__About this exercise__
Each line in the entries below that holds the string "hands" must be copied.

[[ Supplied entries, beginning ]]

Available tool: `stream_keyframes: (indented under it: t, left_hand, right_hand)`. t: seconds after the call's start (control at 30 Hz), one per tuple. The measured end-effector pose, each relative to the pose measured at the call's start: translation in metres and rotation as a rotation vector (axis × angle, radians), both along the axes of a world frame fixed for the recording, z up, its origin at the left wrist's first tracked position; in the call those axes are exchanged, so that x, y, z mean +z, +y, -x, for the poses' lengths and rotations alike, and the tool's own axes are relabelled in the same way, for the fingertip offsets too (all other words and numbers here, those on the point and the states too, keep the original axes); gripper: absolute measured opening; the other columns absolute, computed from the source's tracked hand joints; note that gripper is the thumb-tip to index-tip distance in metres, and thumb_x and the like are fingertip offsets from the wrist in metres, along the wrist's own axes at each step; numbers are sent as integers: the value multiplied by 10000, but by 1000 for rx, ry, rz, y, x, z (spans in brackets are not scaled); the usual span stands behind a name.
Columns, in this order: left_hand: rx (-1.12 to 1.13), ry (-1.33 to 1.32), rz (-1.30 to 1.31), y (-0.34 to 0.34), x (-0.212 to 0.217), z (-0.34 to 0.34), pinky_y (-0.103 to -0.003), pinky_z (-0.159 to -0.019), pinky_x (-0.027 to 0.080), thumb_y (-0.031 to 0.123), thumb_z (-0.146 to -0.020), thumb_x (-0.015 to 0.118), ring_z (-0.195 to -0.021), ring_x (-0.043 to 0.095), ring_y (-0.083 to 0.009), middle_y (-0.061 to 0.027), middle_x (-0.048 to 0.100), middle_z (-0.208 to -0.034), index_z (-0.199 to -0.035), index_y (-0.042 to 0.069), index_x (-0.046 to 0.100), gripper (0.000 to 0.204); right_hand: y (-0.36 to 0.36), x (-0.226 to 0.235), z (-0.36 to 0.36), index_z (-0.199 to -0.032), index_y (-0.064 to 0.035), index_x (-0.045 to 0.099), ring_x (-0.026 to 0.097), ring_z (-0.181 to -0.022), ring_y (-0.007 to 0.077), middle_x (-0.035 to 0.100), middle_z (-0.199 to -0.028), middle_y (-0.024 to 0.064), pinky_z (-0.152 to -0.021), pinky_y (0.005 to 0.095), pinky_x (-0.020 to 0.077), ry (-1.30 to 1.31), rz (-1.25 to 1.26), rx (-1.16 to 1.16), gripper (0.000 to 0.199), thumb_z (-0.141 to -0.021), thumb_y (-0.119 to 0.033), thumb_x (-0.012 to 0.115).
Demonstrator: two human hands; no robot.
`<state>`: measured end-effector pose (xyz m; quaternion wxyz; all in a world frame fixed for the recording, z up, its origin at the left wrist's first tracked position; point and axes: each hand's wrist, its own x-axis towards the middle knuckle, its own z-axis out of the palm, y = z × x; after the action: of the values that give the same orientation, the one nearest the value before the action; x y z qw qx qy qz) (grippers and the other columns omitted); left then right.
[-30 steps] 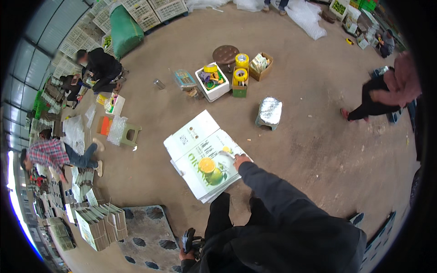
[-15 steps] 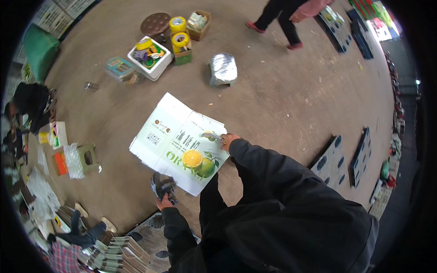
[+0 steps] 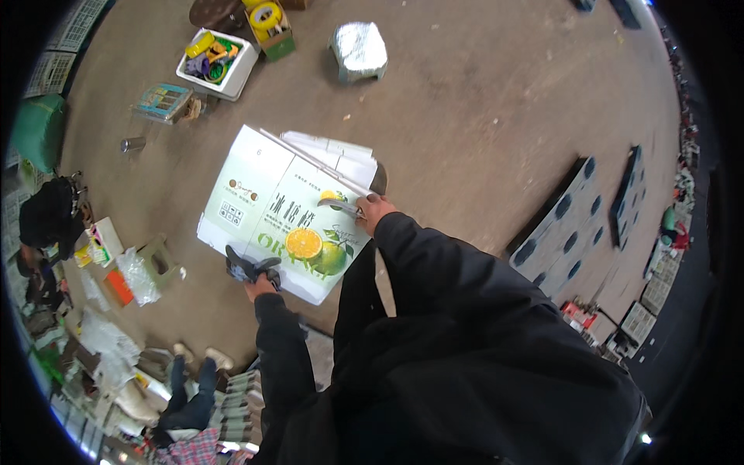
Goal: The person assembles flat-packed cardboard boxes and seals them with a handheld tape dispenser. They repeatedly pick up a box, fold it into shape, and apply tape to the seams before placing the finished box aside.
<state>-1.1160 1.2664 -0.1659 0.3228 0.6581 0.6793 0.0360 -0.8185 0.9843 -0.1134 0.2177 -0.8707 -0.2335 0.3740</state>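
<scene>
A white flattened orange carton (image 3: pixel 298 201), with green print and fruit pictures, lies tilted in front of my legs. My right hand (image 3: pixel 373 213) is closed on its right edge, a grey, finger-like shape lying across the top. I cannot tell whether this shape is a glove finger or a tool. Over the lower left edge is my left hand (image 3: pixel 260 279). Its fingers look covered in dark grey, like a glove, and are spread apart. More white cardboard (image 3: pixel 333 151) shows behind the carton's far edge; its support is mostly hidden.
A foil-topped stool (image 3: pixel 359 50) stands ahead. To its left are a white foam box (image 3: pixel 240 70) of tools and tape, a clear plastic container (image 3: pixel 164 102) and a metal can (image 3: pixel 133 144). Grey pallets (image 3: pixel 554 217) lie at right. Another person's legs (image 3: pixel 194 387) show lower left.
The view has shifted, and the walking person at the top has left it. My left hand has come up from below the carton onto its lower edge. White cardboard now shows behind.
</scene>
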Motion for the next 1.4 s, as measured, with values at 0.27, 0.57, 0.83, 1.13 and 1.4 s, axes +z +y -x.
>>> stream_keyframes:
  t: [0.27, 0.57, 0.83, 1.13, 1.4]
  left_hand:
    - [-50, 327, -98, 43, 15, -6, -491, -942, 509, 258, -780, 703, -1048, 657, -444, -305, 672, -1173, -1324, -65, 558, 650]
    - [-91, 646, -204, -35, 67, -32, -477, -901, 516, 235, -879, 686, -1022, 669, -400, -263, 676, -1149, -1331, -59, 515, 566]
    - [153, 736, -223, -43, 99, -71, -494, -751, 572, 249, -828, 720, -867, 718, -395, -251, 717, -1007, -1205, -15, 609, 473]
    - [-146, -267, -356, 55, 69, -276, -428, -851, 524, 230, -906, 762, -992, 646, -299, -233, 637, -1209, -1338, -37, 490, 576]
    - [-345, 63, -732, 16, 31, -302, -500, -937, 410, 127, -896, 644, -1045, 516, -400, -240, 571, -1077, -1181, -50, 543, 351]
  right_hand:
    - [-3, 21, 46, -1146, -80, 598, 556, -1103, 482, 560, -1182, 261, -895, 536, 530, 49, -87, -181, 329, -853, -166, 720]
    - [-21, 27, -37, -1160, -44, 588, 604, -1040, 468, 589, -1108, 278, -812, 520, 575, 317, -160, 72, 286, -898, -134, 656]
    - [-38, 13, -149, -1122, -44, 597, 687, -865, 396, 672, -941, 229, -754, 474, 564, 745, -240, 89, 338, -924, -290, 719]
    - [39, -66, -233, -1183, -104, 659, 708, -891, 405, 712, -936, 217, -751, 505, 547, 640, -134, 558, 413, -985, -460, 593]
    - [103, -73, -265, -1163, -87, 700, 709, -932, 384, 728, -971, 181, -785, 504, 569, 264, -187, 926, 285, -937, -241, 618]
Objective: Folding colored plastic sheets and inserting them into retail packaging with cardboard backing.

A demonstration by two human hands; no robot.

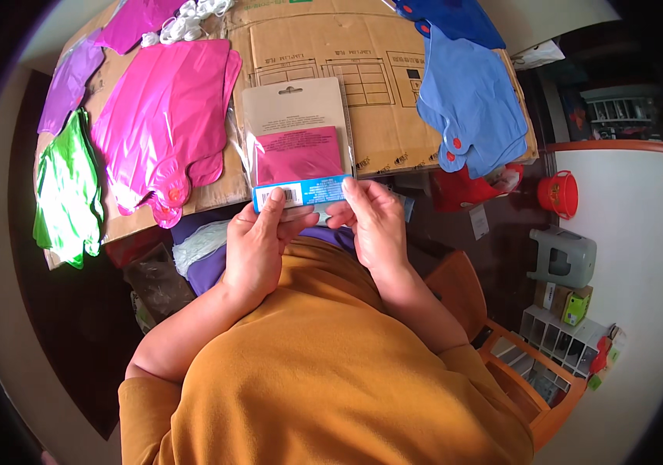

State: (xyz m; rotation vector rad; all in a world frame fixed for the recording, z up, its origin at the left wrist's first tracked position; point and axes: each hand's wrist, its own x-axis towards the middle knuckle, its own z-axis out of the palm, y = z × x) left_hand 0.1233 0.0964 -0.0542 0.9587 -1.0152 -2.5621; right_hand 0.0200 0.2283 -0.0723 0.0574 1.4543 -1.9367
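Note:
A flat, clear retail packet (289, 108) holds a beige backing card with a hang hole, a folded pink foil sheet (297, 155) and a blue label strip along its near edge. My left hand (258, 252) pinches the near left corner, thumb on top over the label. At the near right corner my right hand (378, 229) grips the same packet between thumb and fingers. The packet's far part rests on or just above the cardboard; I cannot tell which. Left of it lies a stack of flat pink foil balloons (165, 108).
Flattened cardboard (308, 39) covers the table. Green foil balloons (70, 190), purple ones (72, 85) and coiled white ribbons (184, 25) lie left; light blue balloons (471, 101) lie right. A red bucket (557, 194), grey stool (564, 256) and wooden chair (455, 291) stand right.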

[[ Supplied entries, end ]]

__Written solution__
Demonstrator: two human hands; no robot.
A demonstration by two human hands; no robot.

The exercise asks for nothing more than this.